Por Aldo Paviani, geógrafo e professor emérito da UnB, para o Correio Braziliense em 03/08/2020
O mundo todo está juntando esforços para recuperação das inúmeras fatalidades que a covid-19 acarretou em meses anteriores. Presenciamos tempos velozes de disseminação de uma tragédia impingida por invisível vírus, que ganhou dimensões planetárias a partir da China, como pouco presenciado nas últimas décadas. Ao mesmo tempo, há percursos de tempos lentos no que tange à recuperação da economia e da saúde das respectivas populações. Por isso, é comum a referência a expressões como \”o mundo não será o mesmo\”. E não será em setores das atividades econômicas, como do desemprego e das \”lacunas de trabalho\”.

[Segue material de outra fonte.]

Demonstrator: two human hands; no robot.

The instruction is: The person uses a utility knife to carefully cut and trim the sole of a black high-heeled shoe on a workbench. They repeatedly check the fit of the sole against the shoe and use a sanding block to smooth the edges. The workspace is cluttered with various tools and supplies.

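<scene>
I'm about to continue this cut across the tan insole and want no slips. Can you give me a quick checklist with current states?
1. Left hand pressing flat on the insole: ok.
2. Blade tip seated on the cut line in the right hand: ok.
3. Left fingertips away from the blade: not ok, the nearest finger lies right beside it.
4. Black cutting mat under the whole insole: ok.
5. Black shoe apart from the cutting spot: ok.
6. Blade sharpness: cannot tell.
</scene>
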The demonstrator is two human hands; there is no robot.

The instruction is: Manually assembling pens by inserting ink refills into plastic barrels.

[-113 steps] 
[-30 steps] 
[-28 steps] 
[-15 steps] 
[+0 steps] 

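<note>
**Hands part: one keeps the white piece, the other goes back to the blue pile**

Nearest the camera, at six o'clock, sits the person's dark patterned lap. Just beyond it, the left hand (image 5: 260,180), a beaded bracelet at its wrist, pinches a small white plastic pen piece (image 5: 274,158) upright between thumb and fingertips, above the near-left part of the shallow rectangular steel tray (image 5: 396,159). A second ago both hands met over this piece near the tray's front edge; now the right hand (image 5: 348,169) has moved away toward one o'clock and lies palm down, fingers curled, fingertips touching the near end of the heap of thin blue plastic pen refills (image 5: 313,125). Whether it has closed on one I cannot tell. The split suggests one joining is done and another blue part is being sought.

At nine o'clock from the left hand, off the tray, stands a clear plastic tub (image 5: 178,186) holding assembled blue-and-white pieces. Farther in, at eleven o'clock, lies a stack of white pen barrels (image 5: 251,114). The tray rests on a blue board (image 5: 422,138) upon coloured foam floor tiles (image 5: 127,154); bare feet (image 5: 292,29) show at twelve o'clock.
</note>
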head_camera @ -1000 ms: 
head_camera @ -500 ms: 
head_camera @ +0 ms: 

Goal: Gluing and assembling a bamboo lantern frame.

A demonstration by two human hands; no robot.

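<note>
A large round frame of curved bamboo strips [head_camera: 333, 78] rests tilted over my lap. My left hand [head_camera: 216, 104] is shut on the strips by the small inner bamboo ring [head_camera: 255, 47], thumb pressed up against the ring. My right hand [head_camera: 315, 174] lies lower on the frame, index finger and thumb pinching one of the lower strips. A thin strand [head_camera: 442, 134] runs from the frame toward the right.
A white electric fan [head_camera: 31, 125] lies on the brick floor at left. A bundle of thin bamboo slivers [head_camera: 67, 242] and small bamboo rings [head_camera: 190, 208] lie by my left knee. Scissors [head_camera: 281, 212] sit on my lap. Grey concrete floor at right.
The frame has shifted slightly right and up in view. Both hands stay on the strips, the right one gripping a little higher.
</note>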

Ao tempo da pandemia, o desemprego tem estado presente em todos os estados brasileiros e as lacunas de trabalho surgem, embora sempre estivessem acontecendo. Atualmente, todavia, elas intensificaram-se em razão da crise epidêmica. Explique-se que a lacuna de trabalho é diversa do desemprego porque é de outra natureza. O desemprego acontece e pode ser recuperado com a reativação da economia. As lacunas de trabalho, ao contrário, ocorrem quando o posto de trabalho foi eliminado permanentemente ou quando postos de trabalho novos não são criados. As lacunas de trabalho são pouco visíveis e identificáveis porque são tidas como desemprego. Sim, é uma situação de desemprego cruel e permanente para os trabalhadores, dado que não há retorno à situação anterior.
Então, com a pandemia, em diversos pontos do território, o tempo é veloz na eliminação de vagas em empresas que, por sua vez, fecham as portas, pois, o consumo reduziu-se em função do isolamento social e a redução do consumo não essencial. Para se ter estatísticas das falências de empresas, há exigência de tempos longos com pesquisas a realizar em todo o território nacional. Essas pesquisas dariam a dimensão aproximada das lacunas de emprego, separando-as do desemprego, o qual esperamos que seja superado pelo aquecimento econômico pós-pandemia.
No Distrito Federal, a Pesquisa de Emprego e Desemprego (PED – Codeplan/Dieese/Setrab), de maio último, revelou taxa de desemprego de 21,3% e atingiu 333 mil trabalhadores. Os numerosos desempregados, como não possuem renda, também não têm acesso ao consumo, pois não produzem, afetando a economia da capital federal. Esse processo é circular e cumulativo e gera quebradeira de empresas e cancelamento de postos de trabalho, confirmando minha hipótese sobre a evidência de lacunas de trabalho. E há outra circunstância: a PED para cada uma das quatro categorias agrupadas de acordo com a renda média das Regiões Administrativas (RAs) indica para a mais baixa renda uma taxa 10,4% mais elevada do que a média ou 31,7. A PED, para detectar as lacunas de trabalho, poderia incluir pesquisas específicas nas empresas e no serviço público.
De fato, os dados sobre a situação de pandemia que a mídia nos traz são preocupantes pois, mais pessoas são infectadas a cada dia: eram 33 no início da pandemia, sendo suspeitas 174 pessoas, em 3 de março passado; elevaram-se para 563 (com 14 óbitos), em 11 de abril; em 12 de maio, eram 2.799 pessoas contaminadas, com 1.605 recuperadas ou 57% e 44 mortes; em 16 de junho, aumento significativo de infectados: 25.380, 60% dos quais se recuperaram (15.172 pessoas) e 348 óbitos. As UTIs, somando-se as de hospitais privados e públicos, 626 estavam ocupadas, ou 88%.
Demarca-se, em Brasília, com dados recentes que, em 16 de julho, os infectados mais do que dobraram, em relação a 16 de junho: 75.380 infectados, com 81% de recuperados ou 61.618 pessoas. Em 31 de julho, a evolução revela-se preocupante: infectadas são 104.442 pessoas; 83% ou 86.791 pessoas recuperadas; em 24 horas, 2.100 pessoas foram contaminados e 25 óbitos. O total de falecimentos atingiu 1.444 pessoas nesta data, ocasião em que 83% de UTIs estavam ocupadas. Nesse ritmo, chegaremos a 120 mil infectados e 1.500 óbitos.
Por fim, resta considerar que algumas estratégias, tanto na esfera federal quanto local, cometeram equívocos no que tange ao desejo de ver a economia voltar ao esquema de \”antes\”, com a reabertura de atividades econômicas, inclusive algumas não essenciais, como salões de beleza, academias e barbearias – considerando-se a crise persistente. No DF, acertada foi a construção de hospitais de campanha e o excelente trabalho dos operadores, médicos, enfermeiros e técnicos dos hospitais, o que propiciou elevado percentual de recuperação de infectados, em média, acima de 80%, constantemente, o que é digno de elogios.